Velayat (province) of Safavid Iran (1501-1736)

The province of Daghestan (ولایت داغستان) was a province of Safavid Iran, centred on the territory of the present-day Republic of Dagestan (North Caucasus, Russia). Numerous high-ranking Safavid figures originally hailed from the province, or had roots there.

==History==
Safavid control could roughly be divided into two areas. The areas in southernmost Daghestan, amongst which Darband (Derbent), were governed by officials who directly hailed from the Safavid ranks. The areas more to the north and west, where various Daghestani principalities and feudal territories existed, were governed by various local dynasts under Safavid suzerainty. The most important of these were the Shamkhal of Kumukh at the Terek River, and the ruler of the Kara Qaytaq styled with the hereditary title of Utsmi, located on the Caspian littoral. (Note: The "Kara Qaytaq" is sometimes also simply referred to as "Qaytaq".) The small kingdom of Enderi, located south of the Terek, formed somewhat of a "buffer state" towards the north. In contemporary sources, its population was commonly referred to as "Lezgis".

The Safavid king (shah) appointed the Shamkhal himself, but the candidate always had to be from the local princes.

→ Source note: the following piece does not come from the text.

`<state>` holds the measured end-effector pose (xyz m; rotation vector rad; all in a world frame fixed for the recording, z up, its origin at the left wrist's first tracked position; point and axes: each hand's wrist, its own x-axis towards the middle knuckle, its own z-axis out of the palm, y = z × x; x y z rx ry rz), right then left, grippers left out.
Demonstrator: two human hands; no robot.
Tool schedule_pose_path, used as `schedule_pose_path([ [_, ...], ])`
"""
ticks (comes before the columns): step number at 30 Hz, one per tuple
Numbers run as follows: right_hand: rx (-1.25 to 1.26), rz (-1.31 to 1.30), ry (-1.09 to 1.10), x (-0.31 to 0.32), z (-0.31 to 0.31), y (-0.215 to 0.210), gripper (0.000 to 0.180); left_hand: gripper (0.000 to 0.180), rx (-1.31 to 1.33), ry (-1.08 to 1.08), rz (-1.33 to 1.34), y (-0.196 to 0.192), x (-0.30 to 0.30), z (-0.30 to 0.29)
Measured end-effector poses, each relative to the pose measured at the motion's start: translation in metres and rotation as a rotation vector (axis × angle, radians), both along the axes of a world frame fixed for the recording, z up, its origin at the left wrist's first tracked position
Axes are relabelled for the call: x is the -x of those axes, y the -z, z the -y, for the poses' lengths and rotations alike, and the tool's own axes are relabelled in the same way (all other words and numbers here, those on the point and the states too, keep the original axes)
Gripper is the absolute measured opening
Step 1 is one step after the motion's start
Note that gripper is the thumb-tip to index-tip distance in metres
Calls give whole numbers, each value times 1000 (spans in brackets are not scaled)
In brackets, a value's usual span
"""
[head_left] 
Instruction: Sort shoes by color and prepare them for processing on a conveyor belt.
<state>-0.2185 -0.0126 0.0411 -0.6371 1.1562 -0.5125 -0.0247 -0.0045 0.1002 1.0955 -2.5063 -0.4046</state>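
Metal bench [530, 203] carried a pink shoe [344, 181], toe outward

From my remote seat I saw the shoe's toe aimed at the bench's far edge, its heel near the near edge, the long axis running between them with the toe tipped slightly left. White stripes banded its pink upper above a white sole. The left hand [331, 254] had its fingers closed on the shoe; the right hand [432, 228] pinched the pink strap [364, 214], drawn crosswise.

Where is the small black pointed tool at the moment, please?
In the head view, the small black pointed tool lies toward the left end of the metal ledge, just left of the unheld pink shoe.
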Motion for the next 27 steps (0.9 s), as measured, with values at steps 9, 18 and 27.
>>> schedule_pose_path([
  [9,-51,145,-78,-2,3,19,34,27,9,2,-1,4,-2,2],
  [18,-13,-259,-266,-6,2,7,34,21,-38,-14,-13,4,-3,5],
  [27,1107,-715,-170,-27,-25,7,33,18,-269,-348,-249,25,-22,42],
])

According to Engelbert Kaempfer, the Shamkhal also possessed the title of vali (i.e. viceroy), but "only as a honorific". Fath-Ali Khan Daghestani, a member of the family of the Shamkhal of Kumukh, rose to become one of the most powerful individuals in the Safavid state.

Though the Shamkhal and the Utsmi attempted at playing the Safavids, Ottomans, and Russians against each other, they were, most of the time, subject rulers of the Safavids. From 1606 till 1719, the Utsmi paid tribute to their Safavid overlords, whereas the Shamkhals did so from 1636 till 1719.

During the Russo-Persian War of 1651-1653, the successful Safavid offensive resulted in the destruction of the Russian fortress on the Iranian side of the Terek and its garrison being expelled. After the issue with the Russians was dealt with, then incumbent Safavid king Abbas II (r. 1642-1666) ordered the "master of the hunt" (mīr shekār-bāshi) Allahverdi Khan to build new fortresses in Daghestan in order to secure the settlement of Qizilbash warriors. However, this led to an atmosphere of uncomfort amongst the Daghestani tribes. Abbas II then tried to bring the Daghestani vassal rulers under the jurisdiction of the Safavid governor of Shirvan, Hajji Manuchehr Khan. When these efforts proved to be unsuccessful, the Safavids sent a 30,000 strong army, which defeated the tribal Daghestani forces. Nevertheless, however, the result was "status quo ante". The Safavid rulers allowed their subject, the Shamkhal, to regain his post as local ruler whereas the Shamkhal sent a son, Gol-Mehr Beg as hostage to the Safavid capital Isfahan.

In 1659, a Safavid army which included 2,000 musketeers (tofangchis), artillery-men (tupchis), their artillery battery (tup-khaneh) led by Aliqoli Beg the tupchi-bashi-ye jolo, was dispatched to the Daghestan province. (Note: The tupchi-bashi-ye jolo in this context refers to the local tupchi-bashi, who was always subordinate to the supreme tupchi-bashi.) In 1668, the province was attacked by the Cossack Stenka Razin and his men.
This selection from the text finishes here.